• [Assignment] Retype the listing exactly as it stands, and keep every image out.

□ □ □

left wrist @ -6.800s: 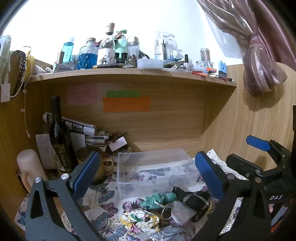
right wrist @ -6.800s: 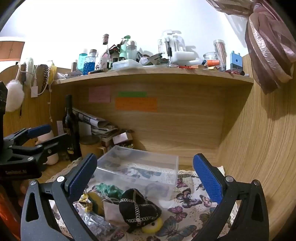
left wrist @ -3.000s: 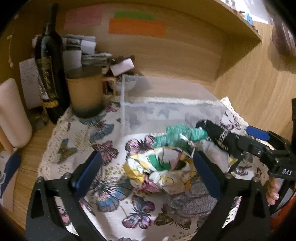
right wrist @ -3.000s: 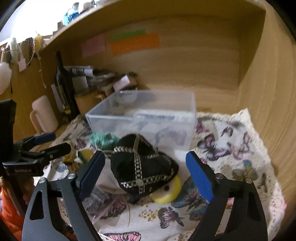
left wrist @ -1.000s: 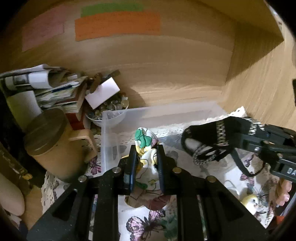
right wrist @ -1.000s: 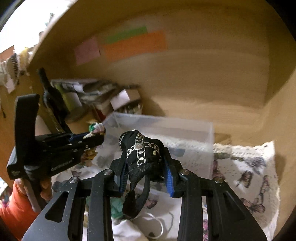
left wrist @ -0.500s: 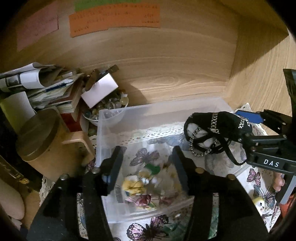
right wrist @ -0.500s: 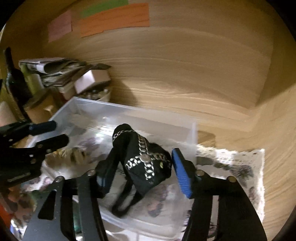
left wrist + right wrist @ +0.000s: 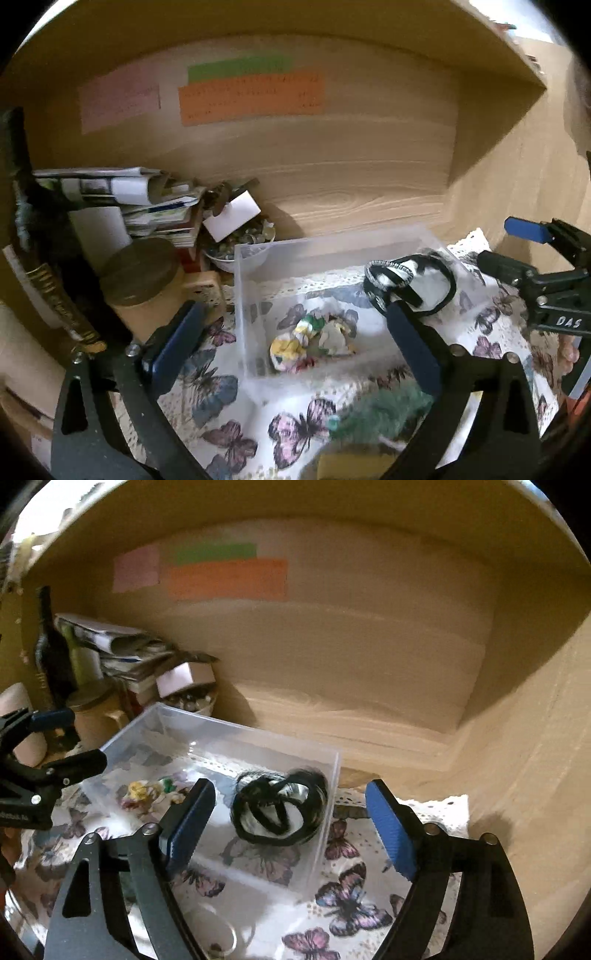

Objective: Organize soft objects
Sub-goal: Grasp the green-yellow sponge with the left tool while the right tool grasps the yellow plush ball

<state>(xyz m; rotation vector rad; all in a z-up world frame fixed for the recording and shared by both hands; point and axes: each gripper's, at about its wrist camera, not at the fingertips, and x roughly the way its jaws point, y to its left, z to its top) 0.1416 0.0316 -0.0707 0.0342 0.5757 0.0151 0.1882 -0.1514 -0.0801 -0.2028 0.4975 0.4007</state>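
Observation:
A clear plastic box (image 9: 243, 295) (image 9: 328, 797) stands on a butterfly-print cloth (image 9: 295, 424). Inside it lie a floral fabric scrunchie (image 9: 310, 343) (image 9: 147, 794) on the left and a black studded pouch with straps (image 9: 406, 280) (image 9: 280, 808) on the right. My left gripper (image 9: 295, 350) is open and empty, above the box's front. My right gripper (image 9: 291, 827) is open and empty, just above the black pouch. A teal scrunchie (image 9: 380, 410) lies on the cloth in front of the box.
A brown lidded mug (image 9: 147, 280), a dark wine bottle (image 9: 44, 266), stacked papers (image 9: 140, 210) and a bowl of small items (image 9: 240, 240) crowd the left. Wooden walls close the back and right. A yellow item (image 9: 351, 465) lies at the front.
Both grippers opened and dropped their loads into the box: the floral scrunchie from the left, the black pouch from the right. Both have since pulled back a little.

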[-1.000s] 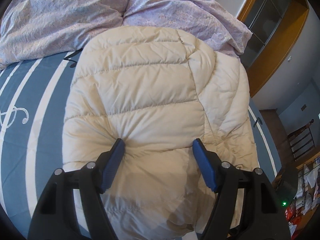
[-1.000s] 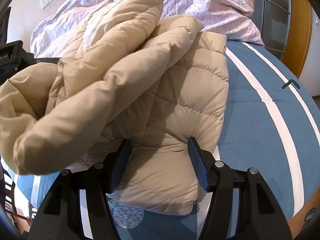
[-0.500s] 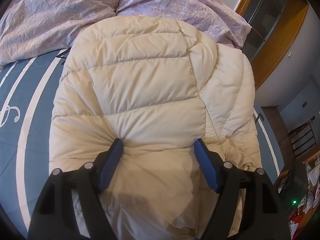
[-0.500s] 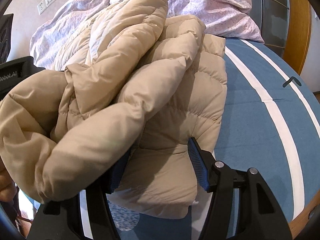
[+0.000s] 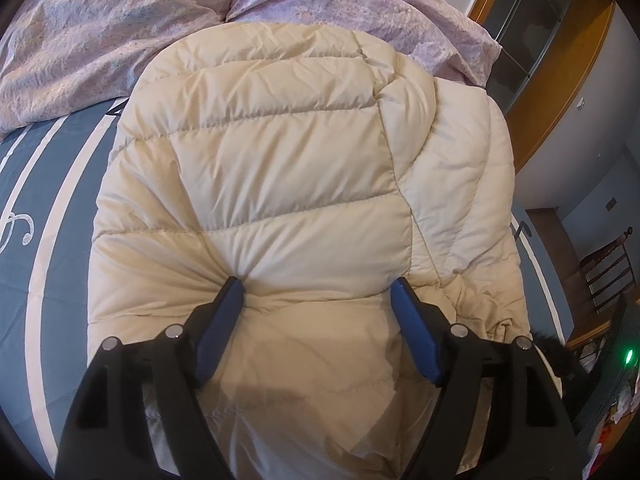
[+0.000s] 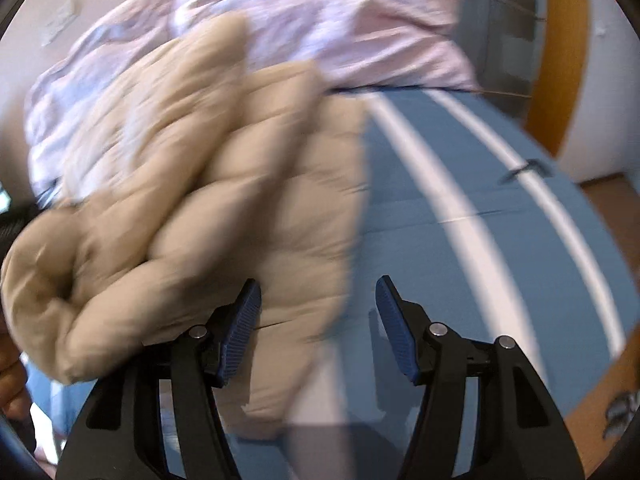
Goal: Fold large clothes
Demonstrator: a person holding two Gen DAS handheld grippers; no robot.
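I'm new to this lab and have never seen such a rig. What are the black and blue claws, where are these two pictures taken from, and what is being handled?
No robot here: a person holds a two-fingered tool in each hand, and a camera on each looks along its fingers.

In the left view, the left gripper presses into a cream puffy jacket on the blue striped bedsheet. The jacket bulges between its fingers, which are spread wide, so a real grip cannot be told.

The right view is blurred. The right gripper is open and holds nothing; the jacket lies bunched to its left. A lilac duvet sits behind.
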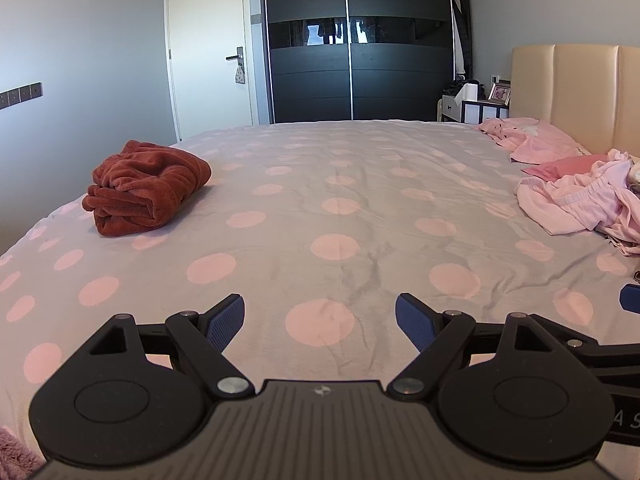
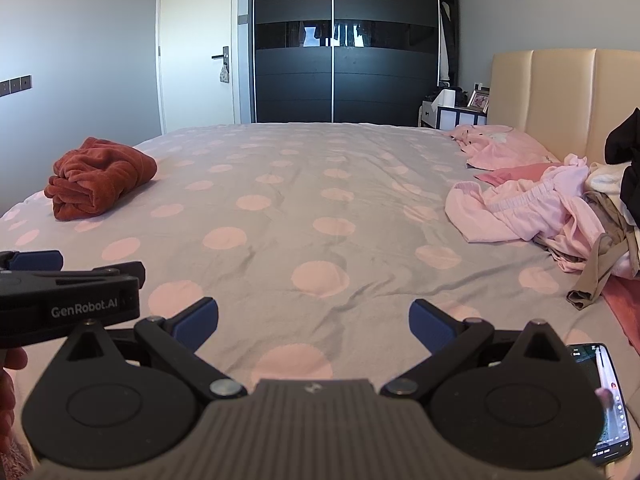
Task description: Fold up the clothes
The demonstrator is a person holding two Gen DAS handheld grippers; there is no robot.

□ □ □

• [Problem solution]
left wrist @ -6.800s: 
right wrist @ -6.800s: 
left wrist @ -3.000s: 
right wrist @ -3.000s: 
left wrist @ -1.000s: 
right wrist @ -1.000s: 
left wrist @ -0.500s: 
right wrist @ -0.500s: 
left wrist + right wrist @ +0.000s: 

Objective: Organize soft objects
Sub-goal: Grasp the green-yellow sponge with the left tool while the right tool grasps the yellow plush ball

<state>(xyz m; rotation vector rad; all in a z-up world frame fixed for the recording and shared by both hands; point and axes: each gripper's, at about its wrist camera, not at the fingertips, and x roughly the way its jaws point, y to its left, z to its top) 0.1416 0.0316 -0.0707 0.0342 0.5757 0.0151 0.1882 -0.1514 -0.0801 -0.2028 0.4975 0.4007</state>
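Observation:
A clear plastic box (image 9: 243, 295) (image 9: 328, 797) stands on a butterfly-print cloth (image 9: 295, 424). Inside it lie a floral fabric scrunchie (image 9: 310, 343) (image 9: 147, 794) on the left and a black studded pouch with straps (image 9: 406, 280) (image 9: 280, 808) on the right. My left gripper (image 9: 295, 350) is open and empty, above the box's front. My right gripper (image 9: 291, 827) is open and empty, just above the black pouch. A teal scrunchie (image 9: 380, 410) lies on the cloth in front of the box.
A brown lidded mug (image 9: 147, 280), a dark wine bottle (image 9: 44, 266), stacked papers (image 9: 140, 210) and a bowl of small items (image 9: 240, 240) crowd the left. Wooden walls close the back and right. A yellow item (image 9: 351, 465) lies at the front.
Both grippers opened and dropped their loads into the box: the floral scrunchie from the left, the black pouch from the right. Both have since pulled back a little.
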
[-1.000s] 
[-1.000s] 
[-0.500s] 
[-0.500s] 
[+0.000s] 
[+0.000s] 
Goal: Fold large clothes
Demonstrator: a person holding two Gen DAS handheld grippers; no robot.
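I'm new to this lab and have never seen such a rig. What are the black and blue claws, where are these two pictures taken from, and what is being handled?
No robot here: a person holds a two-fingered tool in each hand, and a camera on each looks along its fingers.

In the left view, the left gripper presses into a cream puffy jacket on the blue striped bedsheet. The jacket bulges between its fingers, which are spread wide, so a real grip cannot be told.

The right view is blurred. The right gripper is open and holds nothing; the jacket lies bunched to its left. A lilac duvet sits behind.
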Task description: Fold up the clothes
The demonstrator is a person holding two Gen DAS handheld grippers; there is no robot.

Nothing more remains to be added to the answer.